Repeat the full listing below verbatim and keep the images out.

========================================================================

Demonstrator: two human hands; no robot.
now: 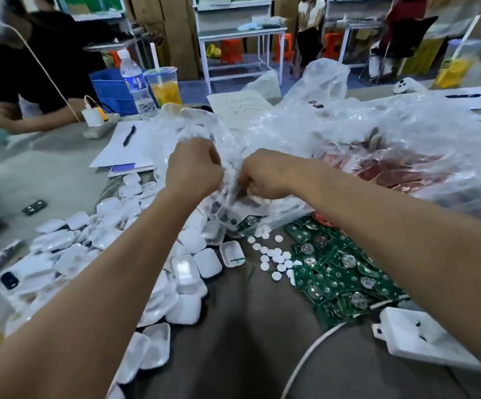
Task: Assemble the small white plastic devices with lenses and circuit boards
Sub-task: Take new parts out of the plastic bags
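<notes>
My left hand [194, 167] and my right hand [265, 175] both grip a clear plastic bag [201, 131] held above the table, fingers curled into its crumpled film. Dark small parts show through the bag's lower end [227, 217]. Below lies a heap of white plastic shells [181, 272] spreading to the left. Green circuit boards [340, 269] with round metal domes are piled to the right. Small white round discs [273, 257] are scattered between the two piles.
A large crumpled plastic sheet [392, 131] covers reddish parts at the right. A white box [417, 338] sits near right. Papers with a pen [128, 136], a water bottle [137, 82], a drink cup [164, 86] and a seated person [31, 70] are at the left back.
</notes>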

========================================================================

◆ **WRITTEN RESPONSE**:
Demonstrator: two human hands; no robot.
now: 
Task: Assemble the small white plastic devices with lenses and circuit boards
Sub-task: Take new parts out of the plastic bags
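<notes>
My left hand [194, 167] and my right hand [265, 175] both grip a clear plastic bag [201, 131] held above the table, fingers curled into its crumpled film. Dark small parts show through the bag's lower end [227, 217]. Below lies a heap of white plastic shells [181, 272] spreading to the left. Green circuit boards [340, 269] with round metal domes are piled to the right. Small white round discs [273, 257] are scattered between the two piles.
A large crumpled plastic sheet [392, 131] covers reddish parts at the right. A white box [417, 338] sits near right. Papers with a pen [128, 136], a water bottle [137, 82], a drink cup [164, 86] and a seated person [31, 70] are at the left back.
</notes>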

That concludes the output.